#### WORK REQUEST:
Using the data below, return all lines in which "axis" appears.
= = =
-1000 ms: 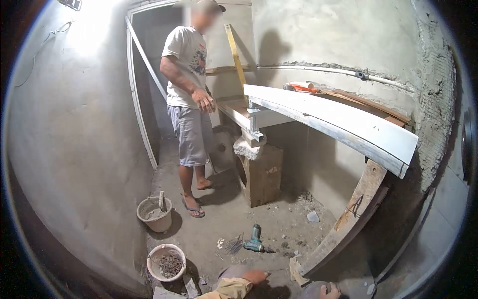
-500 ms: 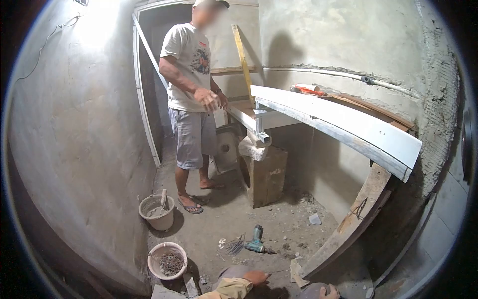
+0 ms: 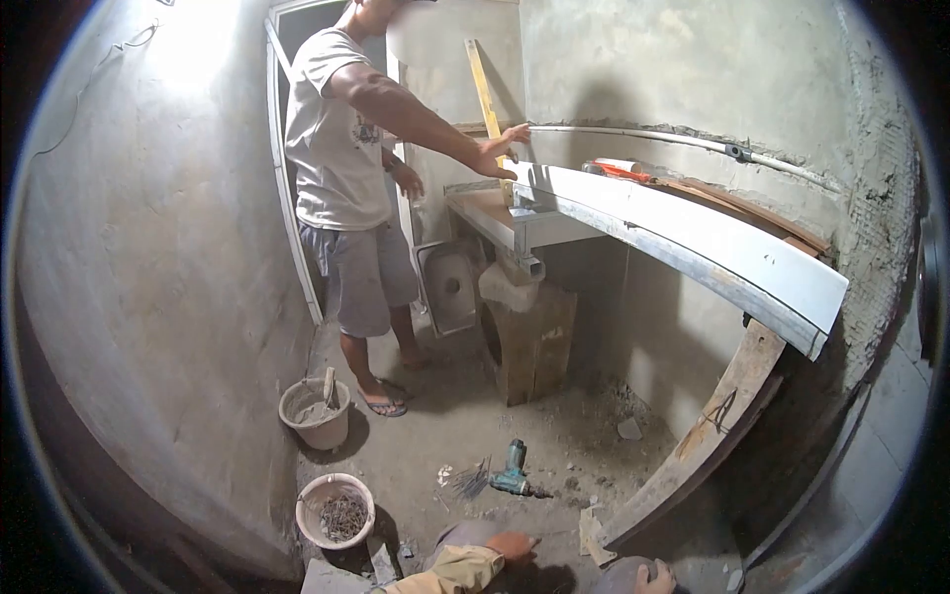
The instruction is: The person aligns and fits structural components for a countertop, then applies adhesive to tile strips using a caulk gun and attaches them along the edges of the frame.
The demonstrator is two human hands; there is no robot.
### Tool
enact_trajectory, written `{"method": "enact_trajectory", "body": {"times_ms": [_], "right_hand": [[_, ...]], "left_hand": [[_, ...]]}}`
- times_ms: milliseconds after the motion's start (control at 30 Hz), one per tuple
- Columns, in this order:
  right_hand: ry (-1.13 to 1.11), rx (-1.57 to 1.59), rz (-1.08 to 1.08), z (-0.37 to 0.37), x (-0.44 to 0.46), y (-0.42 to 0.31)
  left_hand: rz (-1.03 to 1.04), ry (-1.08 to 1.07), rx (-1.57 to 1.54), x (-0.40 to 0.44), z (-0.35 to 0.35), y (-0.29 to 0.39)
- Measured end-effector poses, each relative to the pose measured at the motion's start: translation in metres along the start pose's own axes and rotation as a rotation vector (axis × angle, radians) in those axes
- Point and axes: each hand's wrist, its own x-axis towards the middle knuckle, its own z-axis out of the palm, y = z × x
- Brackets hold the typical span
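My left hand, below a beige sleeve, is at the bottom centre over my grey-clad knee. Its fingers look drawn together; whatever they hold is too small to make out. Partly cut off by the lower edge, my right hand lies on my other knee, fingers apart and holding nothing. Nearest to my left hand, on the floor, are a green drill and a bunch of thin metal pieces. A broken flat piece lies between my hands.
A standing person reaches over the near end of a long white panel. A leaning plank is below the panel. Two buckets stand at left; a boxy support and a sink are behind.
The other person has leaned and stretched an arm rightward to the white panel's end. My hands remain nearly where they were; the view has shifted slightly.
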Motion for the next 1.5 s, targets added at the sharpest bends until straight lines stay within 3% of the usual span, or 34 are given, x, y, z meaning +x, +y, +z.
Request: {"method": "enact_trajectory", "body": {"times_ms": [633,1067,1167,1267,1333,1500], "right_hand": [[0.029,0.049,-0.052,0.008,0.006,0.004],[-0.082,0.043,0.038,-0.008,0.008,-0.015],[-0.085,0.05,0.046,-0.014,0.008,-0.023],[-0.097,0.073,0.07,-0.006,0.009,-0.018],[0.082,0.082,0.022,0.014,0.01,-0.003],[0.032,0.057,0.012,0.021,0.016,0.013]], "left_hand": [[-0.038,0.016,-0.002,0.004,0.0,0.001],[-0.1,0.062,-0.1,0.017,0.018,-0.006],[-0.018,0.091,-0.068,-0.001,-0.002,0.005],[-0.097,-0.047,-0.022,0.004,-0.012,0.008],[-0.076,-0.024,-0.008,0.007,-0.004,0.003],[-0.02,-0.002,0.005,-0.003,-0.013,0.01]]}}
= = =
#### RESPONSE AREA:
- Measured end-effector poses, each relative to the pose measured at the motion's start: translation in metres along the start pose's own axes and rotation as a rotation vector (axis × angle, radians) in those axes
- Point and axes: each hand's wrist, its own x-axis towards the middle knuckle, its own z-axis out of the palm, y = z × x

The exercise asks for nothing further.